━━ Material for the task
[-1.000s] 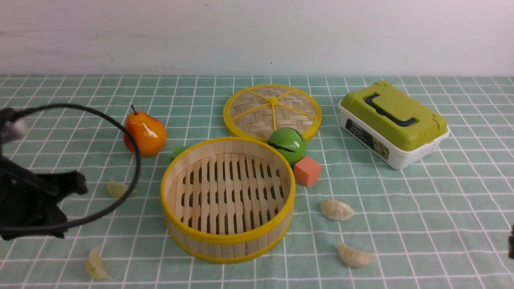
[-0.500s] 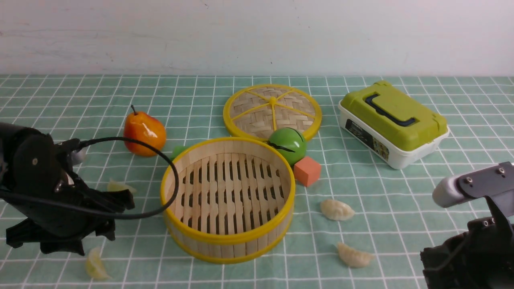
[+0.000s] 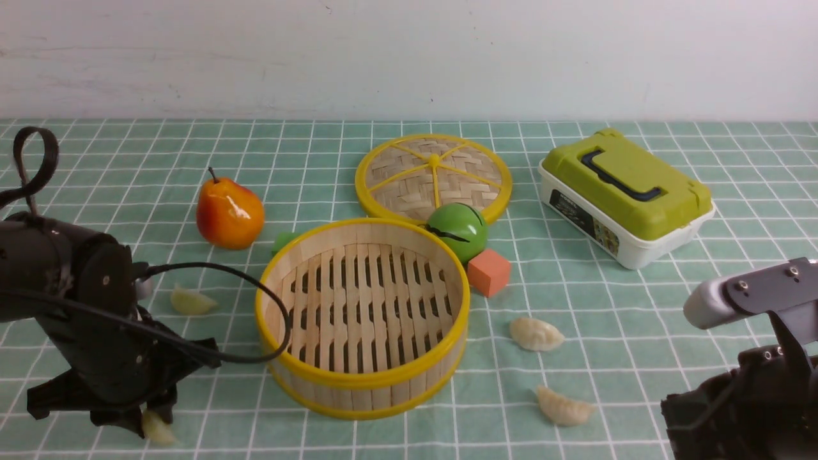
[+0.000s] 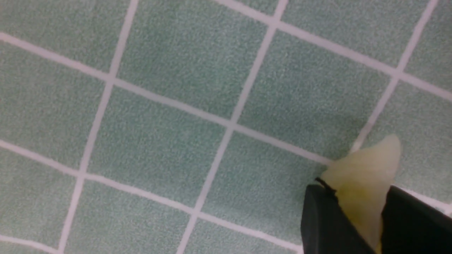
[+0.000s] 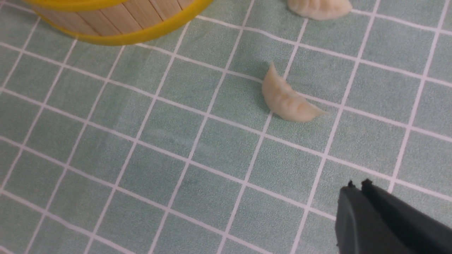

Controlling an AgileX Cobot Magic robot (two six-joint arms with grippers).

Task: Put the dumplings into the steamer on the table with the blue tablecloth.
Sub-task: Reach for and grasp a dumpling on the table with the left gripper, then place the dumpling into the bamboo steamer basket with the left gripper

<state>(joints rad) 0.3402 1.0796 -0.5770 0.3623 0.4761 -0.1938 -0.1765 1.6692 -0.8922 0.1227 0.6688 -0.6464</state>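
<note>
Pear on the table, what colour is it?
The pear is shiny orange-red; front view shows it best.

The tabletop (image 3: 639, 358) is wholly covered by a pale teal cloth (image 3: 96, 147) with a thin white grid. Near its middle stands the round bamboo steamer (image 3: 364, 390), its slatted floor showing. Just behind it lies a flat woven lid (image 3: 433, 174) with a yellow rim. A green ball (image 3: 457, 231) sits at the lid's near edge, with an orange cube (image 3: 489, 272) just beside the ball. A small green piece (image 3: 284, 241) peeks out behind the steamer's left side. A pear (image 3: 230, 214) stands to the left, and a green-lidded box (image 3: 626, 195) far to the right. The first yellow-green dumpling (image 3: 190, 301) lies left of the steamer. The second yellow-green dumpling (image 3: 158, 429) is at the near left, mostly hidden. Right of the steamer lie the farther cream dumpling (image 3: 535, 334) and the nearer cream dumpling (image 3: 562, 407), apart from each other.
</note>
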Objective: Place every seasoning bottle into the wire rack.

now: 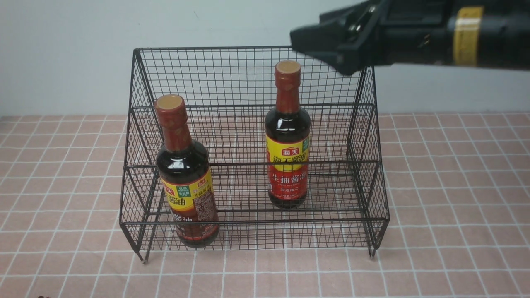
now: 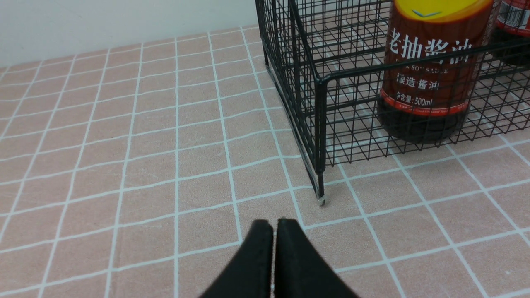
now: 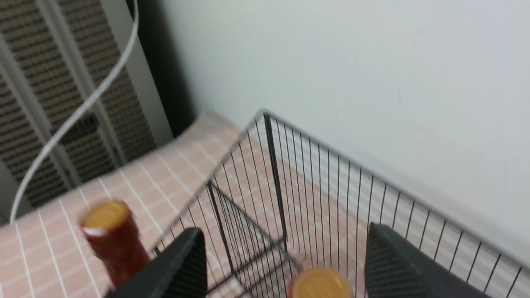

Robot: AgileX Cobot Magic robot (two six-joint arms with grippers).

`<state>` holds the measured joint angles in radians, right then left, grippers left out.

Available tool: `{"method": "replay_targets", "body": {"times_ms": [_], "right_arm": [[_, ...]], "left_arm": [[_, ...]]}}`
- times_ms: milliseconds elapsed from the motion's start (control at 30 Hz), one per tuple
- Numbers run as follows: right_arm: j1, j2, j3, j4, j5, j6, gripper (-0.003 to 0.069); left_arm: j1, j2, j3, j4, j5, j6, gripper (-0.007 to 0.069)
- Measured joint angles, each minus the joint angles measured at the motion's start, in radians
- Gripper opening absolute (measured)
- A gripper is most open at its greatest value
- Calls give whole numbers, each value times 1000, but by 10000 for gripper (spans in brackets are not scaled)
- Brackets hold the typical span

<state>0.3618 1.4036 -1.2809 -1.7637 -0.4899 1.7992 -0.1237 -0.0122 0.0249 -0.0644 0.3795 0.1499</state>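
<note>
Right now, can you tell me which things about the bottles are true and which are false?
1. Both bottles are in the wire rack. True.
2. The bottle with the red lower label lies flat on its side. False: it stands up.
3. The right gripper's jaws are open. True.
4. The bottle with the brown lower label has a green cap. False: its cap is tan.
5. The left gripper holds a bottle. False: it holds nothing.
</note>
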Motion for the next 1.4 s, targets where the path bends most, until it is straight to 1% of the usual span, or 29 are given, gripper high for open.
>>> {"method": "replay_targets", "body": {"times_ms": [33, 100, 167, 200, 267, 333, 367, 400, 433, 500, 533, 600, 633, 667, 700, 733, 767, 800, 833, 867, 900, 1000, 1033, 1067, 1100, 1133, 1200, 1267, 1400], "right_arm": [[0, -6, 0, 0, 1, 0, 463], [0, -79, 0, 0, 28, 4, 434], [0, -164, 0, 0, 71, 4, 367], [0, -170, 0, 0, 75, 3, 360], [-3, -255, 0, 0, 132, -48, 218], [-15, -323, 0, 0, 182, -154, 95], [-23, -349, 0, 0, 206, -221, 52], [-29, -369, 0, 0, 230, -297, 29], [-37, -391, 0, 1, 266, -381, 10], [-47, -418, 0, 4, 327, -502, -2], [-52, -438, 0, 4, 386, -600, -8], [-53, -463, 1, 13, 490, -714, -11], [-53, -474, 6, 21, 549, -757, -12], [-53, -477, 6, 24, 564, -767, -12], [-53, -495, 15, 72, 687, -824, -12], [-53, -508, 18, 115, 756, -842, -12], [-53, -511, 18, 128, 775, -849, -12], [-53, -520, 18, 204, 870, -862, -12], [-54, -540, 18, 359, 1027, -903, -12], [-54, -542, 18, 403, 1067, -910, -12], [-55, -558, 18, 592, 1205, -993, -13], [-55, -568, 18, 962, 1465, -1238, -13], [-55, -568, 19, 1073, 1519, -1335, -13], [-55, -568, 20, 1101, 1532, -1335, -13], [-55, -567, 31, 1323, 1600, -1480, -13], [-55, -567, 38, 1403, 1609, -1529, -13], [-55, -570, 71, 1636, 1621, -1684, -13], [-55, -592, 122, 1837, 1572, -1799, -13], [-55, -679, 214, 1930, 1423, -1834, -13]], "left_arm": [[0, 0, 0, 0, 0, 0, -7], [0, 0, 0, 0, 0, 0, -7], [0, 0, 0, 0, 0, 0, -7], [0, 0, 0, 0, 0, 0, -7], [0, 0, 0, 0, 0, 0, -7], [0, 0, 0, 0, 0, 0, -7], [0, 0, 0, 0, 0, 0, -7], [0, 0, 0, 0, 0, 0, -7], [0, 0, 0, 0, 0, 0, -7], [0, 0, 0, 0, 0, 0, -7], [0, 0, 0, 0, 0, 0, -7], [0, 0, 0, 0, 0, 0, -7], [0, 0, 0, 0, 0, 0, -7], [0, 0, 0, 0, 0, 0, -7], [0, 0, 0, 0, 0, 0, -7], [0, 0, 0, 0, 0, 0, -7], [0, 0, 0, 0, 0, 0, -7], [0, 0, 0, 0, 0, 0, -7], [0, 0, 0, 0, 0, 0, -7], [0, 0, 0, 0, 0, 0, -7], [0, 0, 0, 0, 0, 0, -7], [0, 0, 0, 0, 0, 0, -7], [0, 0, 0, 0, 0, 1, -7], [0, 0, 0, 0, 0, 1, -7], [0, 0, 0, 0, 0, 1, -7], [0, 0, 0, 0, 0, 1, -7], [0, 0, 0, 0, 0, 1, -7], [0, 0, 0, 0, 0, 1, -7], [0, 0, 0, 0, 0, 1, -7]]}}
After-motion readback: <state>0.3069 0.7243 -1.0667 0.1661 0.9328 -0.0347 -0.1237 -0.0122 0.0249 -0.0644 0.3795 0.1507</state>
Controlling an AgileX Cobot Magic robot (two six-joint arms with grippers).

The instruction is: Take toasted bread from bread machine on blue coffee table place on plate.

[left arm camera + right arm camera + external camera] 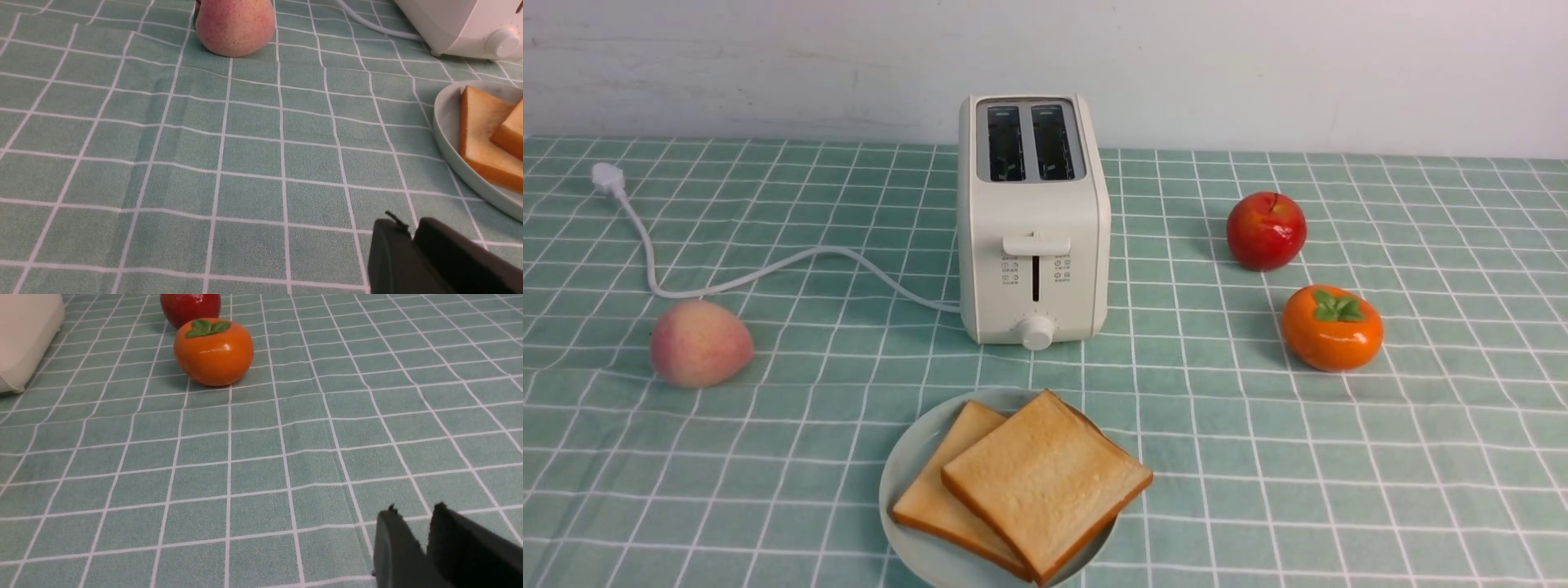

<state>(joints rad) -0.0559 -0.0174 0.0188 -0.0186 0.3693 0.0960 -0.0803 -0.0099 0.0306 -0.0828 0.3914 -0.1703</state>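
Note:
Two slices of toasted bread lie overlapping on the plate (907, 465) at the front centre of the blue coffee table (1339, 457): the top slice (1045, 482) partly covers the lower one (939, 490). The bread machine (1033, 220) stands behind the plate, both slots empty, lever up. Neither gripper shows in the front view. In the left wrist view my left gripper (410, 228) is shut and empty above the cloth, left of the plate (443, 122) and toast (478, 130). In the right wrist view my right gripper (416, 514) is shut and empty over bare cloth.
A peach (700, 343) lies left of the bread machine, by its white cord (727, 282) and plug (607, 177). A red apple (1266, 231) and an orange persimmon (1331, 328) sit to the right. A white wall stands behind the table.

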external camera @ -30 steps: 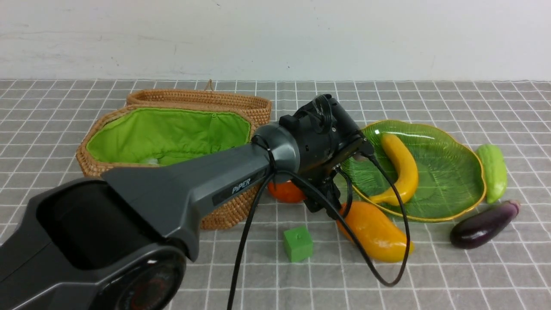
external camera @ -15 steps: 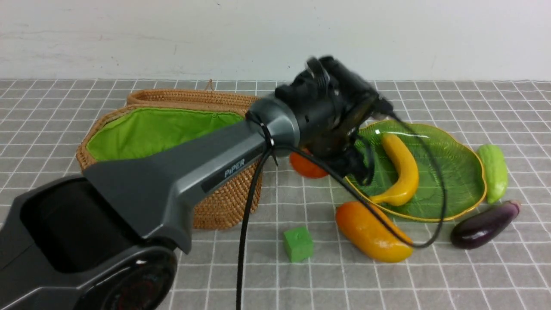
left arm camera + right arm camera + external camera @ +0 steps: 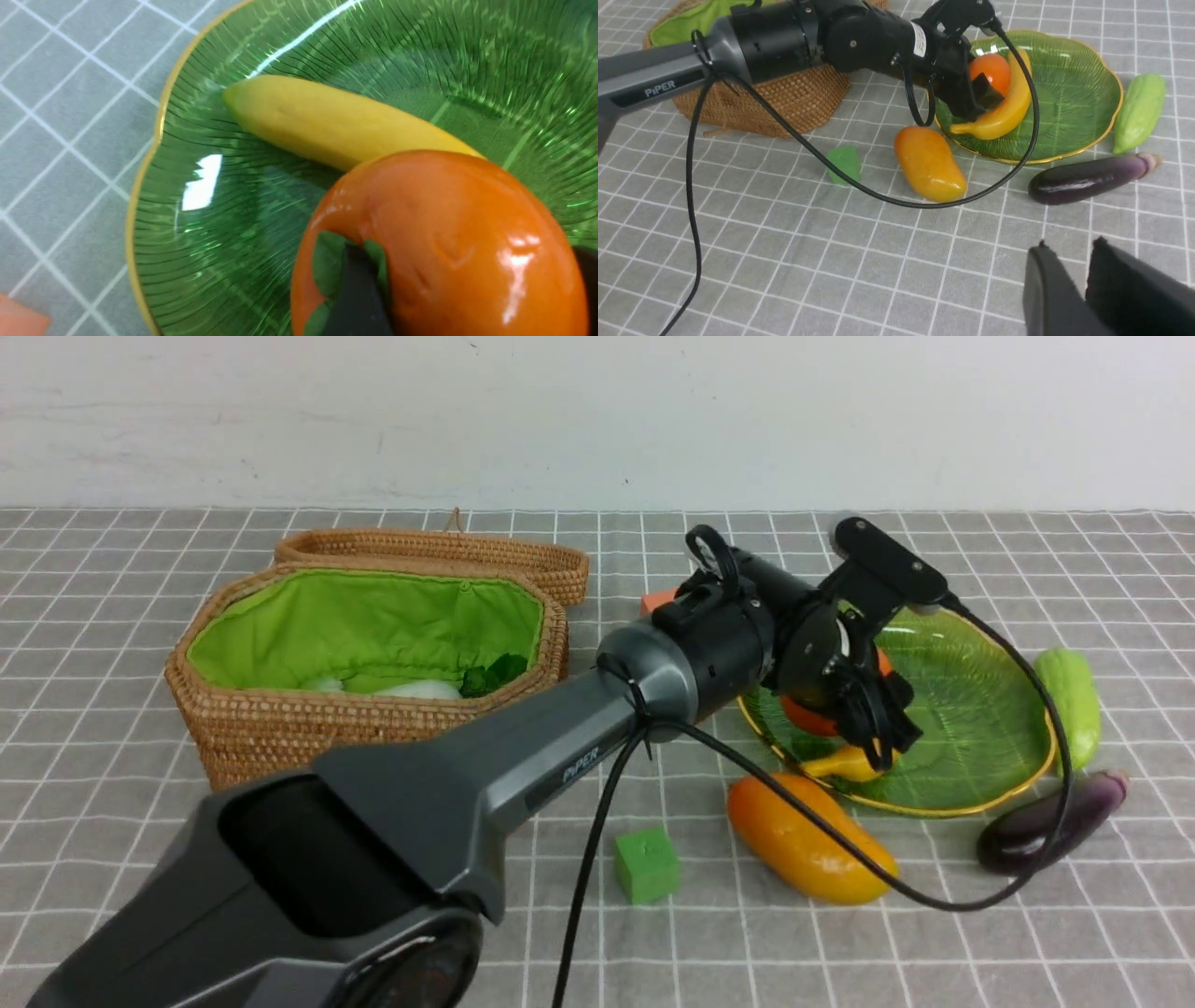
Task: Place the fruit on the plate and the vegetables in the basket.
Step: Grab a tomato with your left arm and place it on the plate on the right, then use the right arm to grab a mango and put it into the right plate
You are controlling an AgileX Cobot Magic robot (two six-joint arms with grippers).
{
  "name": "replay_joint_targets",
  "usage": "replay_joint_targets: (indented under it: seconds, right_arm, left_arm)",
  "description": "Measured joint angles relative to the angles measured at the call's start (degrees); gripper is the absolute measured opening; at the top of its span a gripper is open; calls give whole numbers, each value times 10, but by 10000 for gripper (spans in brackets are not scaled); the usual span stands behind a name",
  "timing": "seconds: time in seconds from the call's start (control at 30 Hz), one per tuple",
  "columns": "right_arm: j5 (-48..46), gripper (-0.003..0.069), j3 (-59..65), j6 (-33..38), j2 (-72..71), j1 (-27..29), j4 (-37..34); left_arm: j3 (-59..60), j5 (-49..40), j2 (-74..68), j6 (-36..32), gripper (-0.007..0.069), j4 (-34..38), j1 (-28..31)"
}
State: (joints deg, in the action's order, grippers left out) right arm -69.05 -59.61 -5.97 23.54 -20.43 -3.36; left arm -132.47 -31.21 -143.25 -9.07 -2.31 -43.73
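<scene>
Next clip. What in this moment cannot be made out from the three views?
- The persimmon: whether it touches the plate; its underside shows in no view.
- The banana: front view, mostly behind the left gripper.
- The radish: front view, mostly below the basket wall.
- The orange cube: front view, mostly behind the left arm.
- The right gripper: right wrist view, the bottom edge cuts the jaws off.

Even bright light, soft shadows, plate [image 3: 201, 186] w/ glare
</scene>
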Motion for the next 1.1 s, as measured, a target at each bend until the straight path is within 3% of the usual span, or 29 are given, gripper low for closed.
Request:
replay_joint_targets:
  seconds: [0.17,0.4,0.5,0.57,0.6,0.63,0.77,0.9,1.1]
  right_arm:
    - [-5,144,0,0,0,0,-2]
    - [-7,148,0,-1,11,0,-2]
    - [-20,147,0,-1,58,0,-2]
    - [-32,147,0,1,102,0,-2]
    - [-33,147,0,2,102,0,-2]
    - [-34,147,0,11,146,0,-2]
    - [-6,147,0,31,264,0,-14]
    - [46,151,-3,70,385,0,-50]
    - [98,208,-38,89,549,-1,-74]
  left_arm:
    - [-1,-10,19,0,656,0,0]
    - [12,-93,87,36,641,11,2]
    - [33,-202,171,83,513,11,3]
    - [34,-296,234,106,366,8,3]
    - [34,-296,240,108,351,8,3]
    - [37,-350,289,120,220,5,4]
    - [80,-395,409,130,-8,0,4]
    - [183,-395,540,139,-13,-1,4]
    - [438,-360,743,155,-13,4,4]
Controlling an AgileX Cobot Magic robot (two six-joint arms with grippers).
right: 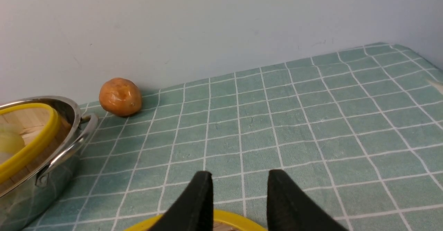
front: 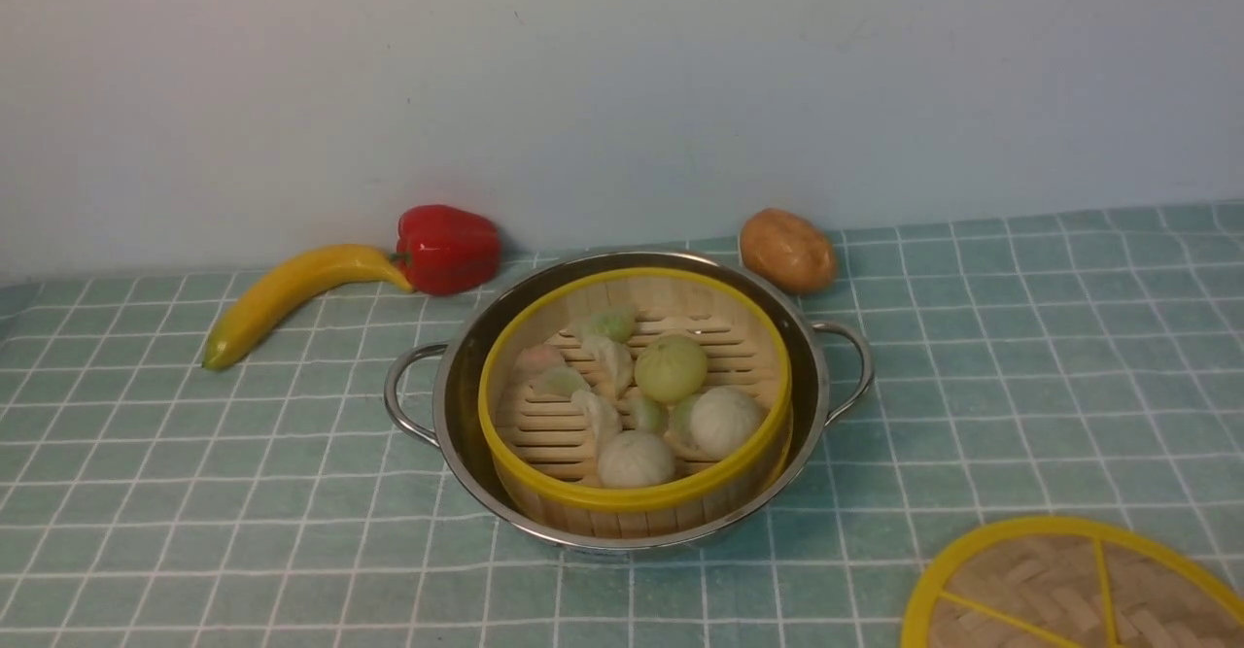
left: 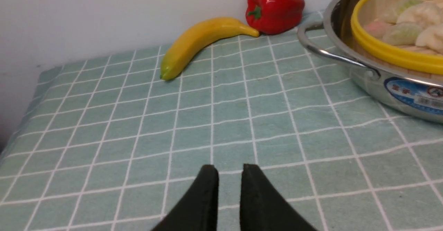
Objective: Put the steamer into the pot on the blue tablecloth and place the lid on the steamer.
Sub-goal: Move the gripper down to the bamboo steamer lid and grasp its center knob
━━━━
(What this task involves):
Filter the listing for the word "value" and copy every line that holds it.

(Answer to this task):
- A gripper is most open at its greatest value
- Calls give whole numbers, each value times 1000, but by 10000 for gripper (spans in brackets are not scaled)
  "description": "Measured joint angles relative to the angles measured at the call's start (degrees); gripper is the absolute measured opening; at the top of its span a gripper is open; calls give whole numbers, each value times 10, but by 10000 for gripper (spans in brackets are not scaled); the usual span stands behind a name",

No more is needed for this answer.